Anomaly detection identifies unusual patterns, outliers, and anomalies in data that deviate significantly from normal behavior, enabling fraud detection and system monitoring.

When to Use

  • Detecting fraudulent transactions or suspicious activity in financial data
  • Identifying system failures, network intrusions, or security breaches
  • Monitoring manufacturing quality and identifying defective products
  • Finding unusual patterns in healthcare data or patient vital signs
  • Detecting abnormal sensor readings in IoT or industrial systems
  • Identifying outliers in customer behavior for targeted intervention

Detection Methods

  • Statistical: Z-score, IQR, modified Z-score
  • Distance-based: K-nearest neighbors, Local Outlier Factor
  • Isolation: Isolation Forest
  • Density-based: DBSCAN
  • Deep Learning: Autoencoders, GANs

Anomaly Types

  • Point Anomalies: Single unusual records
  • Contextual: Unusual in specific context
  • Collective: Unusual patterns in sequences
  • Novel Classes: Completely new patterns

Implementation with Python

import pandas as pd
import numpy as np
import matplotlib.pyplot as plt
import seaborn as sns
from sklearn.preprocessing import StandardScaler
from sklearn.ensemble import IsolationForest
from sklearn.neighbors import LocalOutlierFactor
from sklearn.covariance import EllipticEnvelope
from scipy import stats

# Generate sample data with anomalies
np.random.seed(42)

# Normal data
n_normal = 950
normal_data = np.random.normal(100, 15, (n_normal, 2))

# Anomalies
n_anomalies = 50
anomalies = np.random.uniform(0, 200, (n_anomalies, 2))
anomalies[n_anomalies//2:, 0] = np.random.uniform(80, 120, n_anomalies//2)
anomalies[n_anomalies//2:, 1] = np.random.uniform(-50, 0, n_anomalies//2)

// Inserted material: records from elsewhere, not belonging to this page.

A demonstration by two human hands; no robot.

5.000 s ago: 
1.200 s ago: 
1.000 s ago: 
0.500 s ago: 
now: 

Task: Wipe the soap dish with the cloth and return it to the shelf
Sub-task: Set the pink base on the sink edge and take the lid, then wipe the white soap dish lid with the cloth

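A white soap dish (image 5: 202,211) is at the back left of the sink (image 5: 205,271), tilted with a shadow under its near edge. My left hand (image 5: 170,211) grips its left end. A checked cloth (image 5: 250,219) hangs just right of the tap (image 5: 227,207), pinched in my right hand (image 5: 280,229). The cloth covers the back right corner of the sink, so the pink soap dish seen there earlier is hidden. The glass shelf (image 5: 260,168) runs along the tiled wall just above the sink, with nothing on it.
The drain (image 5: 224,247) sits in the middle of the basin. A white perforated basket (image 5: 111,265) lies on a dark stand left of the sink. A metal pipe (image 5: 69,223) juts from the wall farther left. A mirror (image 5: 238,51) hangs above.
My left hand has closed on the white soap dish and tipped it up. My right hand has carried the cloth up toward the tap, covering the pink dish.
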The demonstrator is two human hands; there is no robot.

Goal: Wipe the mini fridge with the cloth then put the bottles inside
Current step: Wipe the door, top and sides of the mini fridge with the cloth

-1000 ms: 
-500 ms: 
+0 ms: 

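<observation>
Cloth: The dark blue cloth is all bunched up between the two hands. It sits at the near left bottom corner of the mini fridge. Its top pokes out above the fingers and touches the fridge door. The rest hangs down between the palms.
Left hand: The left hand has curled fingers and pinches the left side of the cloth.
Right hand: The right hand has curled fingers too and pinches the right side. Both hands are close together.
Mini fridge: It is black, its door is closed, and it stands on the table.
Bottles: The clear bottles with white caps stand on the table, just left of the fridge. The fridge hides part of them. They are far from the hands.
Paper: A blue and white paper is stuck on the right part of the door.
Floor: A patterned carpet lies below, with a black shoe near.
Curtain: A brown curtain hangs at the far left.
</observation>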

X = np.vstack([normal_data, anomalies])
y_true = np.hstack([np.zeros(n_normal), np.ones(n_anomalies)])

df = pd.DataFrame(X, columns=['Feature1', 'Feature2'])
df['is_anomaly_true'] = y_true

print("Data Summary:")
print(f"Normal samples: {n_normal}")
print(f"Anomalies: {n_anomalies}")
print(f"Total: {len(df)}")

# Standardize
scaler = StandardScaler()
X_scaled = scaler.fit_transform(X)

# 1. Statistical Methods (Z-score)
z_scores = np.abs(stats.zscore(X))
z_anomaly_mask = (z_scores > 3).any(axis=1)
df['z_score_anomaly'] = z_anomaly_mask

print(f"\n1. Z-score Method:")
print(f"Anomalies detected: {z_anomaly_mask.sum()}")
print(f"Accuracy: {(z_anomaly_mask == y_true).mean():.2%}")

# 2. Isolation Forest
iso_forest = IsolationForest(contamination=n_anomalies/len(df), random_state=42)
iso_predictions = iso_forest.fit_predict(X_scaled)
iso_anomaly_mask = iso_predictions == -1
iso_scores = iso_forest.score_samples(X_scaled)

df['iso_anomaly'] = iso_anomaly_mask
df['iso_score'] = iso_scores

print(f"\n2. Isolation Forest:")
print(f"Anomalies detected: {iso_anomaly_mask.sum()}")
print(f"Accuracy: {(iso_anomaly_mask == y_true).mean():.2%}")

# 3. Local Outlier Factor
lof = LocalOutlierFactor(n_neighbors=20, contamination=n_anomalies/len(df))
lof_predictions = lof.fit_predict(X_scaled)
lof_anomaly_mask = lof_predictions == -1
lof_scores = lof.negative_outlier_factor_

df['lof_anomaly'] = lof_anomaly_mask
df['lof_score'] = lof_scores

print(f"\n3. Local Outlier Factor:")
print(f"Anomalies detected: {lof_anomaly_mask.sum()}")
print(f"Accuracy: {(lof_anomaly_mask == y_true).mean():.2%}")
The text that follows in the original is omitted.